Back in 2018, the scope of Tech DD began to shift. Cybersecurity rose to the top of every investor’s checklist. AI started to peek over the horizon. Then came the tech downturn, which forced companies to face uncomfortable truths about bloated teams, fragile processes, and the real cost of inefficiency.
Fast forward to today, and the role of Tech DD looks very different. It’s no longer just about code quality, scalability, and systems architecture. It’s about engineering efficiency, tooling leverage, and how quickly a team can adapt to a future we can’t quite define.
Doing More With Less
Elon Musk’s dramatic downsizing at Twitter sent shockwaves across the industry. Whether you agree with his approach or not, it proved one thing: engineering teams can lose headcount without losing technical delivery capability. Twitter didn’t collapse technically—but it did lose its brand aura. That distinction matters. Investors are now asking tougher questions about efficiency:
- How productive is the current team, really?
- What tools and processes amplify or waste their talent?
- Where could automation or AI remove bottlenecks?
Efficiency is no longer a back-office conversation—it’s a boardroom one. It has a direct relationship with value creation.
Data as the Enabler
Data has moved from being a hygiene factor to a strategic differentiator. It fuels automation, underpins AI initiatives, and gives firms the ability to scale intelligently. For Tech DD, this means assessing not just databases and pipelines, but also governance, ownership, and readiness for AI-driven leverage.
The AI Wildcard
Perhaps the biggest moving target is AI itself. The market is evolving faster than most diligence frameworks can keep up with. The ethos of ‘real’ AI centres around research, so expect your target firms to be undertaking projects that include expensive R&D projects that have no guaranteed outcome. The sort of risks you see in early-stage start-ups are appearing in more mature firms as they embark on modernisation.

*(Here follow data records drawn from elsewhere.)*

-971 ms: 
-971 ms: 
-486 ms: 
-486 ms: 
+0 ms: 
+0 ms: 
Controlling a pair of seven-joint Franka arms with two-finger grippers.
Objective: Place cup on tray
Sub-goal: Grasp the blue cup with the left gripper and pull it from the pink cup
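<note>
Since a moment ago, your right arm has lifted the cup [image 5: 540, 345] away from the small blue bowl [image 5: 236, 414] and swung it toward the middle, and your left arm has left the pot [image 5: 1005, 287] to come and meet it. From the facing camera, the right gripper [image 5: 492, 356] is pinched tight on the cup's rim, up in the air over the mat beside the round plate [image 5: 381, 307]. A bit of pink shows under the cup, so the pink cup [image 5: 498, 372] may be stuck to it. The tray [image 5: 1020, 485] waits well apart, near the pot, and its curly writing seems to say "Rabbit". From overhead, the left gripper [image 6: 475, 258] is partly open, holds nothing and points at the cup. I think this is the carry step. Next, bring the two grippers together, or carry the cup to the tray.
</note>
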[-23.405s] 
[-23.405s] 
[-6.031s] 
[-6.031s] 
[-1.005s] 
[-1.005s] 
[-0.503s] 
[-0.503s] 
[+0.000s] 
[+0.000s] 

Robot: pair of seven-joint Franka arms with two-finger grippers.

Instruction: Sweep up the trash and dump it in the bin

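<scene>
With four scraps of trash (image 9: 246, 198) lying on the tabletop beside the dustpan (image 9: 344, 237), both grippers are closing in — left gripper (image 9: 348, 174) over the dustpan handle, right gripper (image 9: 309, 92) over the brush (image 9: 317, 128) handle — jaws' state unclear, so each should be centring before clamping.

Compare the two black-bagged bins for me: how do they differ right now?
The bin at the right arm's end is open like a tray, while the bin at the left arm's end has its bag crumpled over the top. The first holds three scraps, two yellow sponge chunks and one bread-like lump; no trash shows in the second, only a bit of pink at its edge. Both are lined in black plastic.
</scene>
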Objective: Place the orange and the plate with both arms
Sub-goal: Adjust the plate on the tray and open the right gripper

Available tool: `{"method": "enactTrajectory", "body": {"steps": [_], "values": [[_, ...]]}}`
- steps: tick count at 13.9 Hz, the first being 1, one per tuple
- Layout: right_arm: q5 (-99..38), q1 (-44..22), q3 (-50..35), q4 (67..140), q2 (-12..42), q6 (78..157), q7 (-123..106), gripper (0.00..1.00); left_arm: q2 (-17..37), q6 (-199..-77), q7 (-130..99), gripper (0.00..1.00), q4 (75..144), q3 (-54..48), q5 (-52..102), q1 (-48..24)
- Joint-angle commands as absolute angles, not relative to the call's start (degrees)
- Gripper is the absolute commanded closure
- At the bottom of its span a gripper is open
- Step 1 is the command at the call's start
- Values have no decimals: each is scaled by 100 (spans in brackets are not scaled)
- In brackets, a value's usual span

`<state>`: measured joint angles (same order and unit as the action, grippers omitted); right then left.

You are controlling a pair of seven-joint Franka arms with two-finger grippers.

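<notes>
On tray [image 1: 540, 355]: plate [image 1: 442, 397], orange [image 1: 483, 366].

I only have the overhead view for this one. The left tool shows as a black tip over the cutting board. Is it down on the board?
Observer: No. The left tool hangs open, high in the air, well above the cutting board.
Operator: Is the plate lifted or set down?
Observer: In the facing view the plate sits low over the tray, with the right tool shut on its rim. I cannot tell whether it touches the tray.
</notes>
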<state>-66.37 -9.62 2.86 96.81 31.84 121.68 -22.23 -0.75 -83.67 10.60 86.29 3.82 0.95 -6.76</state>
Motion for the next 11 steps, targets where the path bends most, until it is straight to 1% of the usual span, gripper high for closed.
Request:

A model or capability that looks leading-edge today could be obsolete tomorrow. The challenge isn’t just assessing what exists—it’s assessing adaptability. Can this company harness AI as it evolves, or will it be left behind?
Three Tips for Navigating Moving Goal Posts in Tech DD
- Track Efficiency, Not Headcount
Look beyond “how many engineers” and ask: how effective are they? What’s the deployment velocity, defect rates, and tooling adoption? Efficiency metrics tell you more than a simple cost-per-head. - Data and Value Creation
Don’t just check if the company has data—ask how usable, clean, and integrated it is. Data maturity today predicts how well a business can embrace tomorrow’s AI and automation. - Team’s Nimbleness
As AI is rewriting the rules quarterly, the winning firms are those that can pivot. During diligence, test the culture of experimentation, the speed of decision-making, and the ability to learn. A rigid org with good tech will get left behind; a nimble one with decent tech will catch up.
The goal posts in Tech DD will keep shifting. But that doesn’t make the job impossible. It means we need to evolve our frameworks, focus on adaptability, and ask questions that stretch beyond the present into the uncertain—but inevitable—future.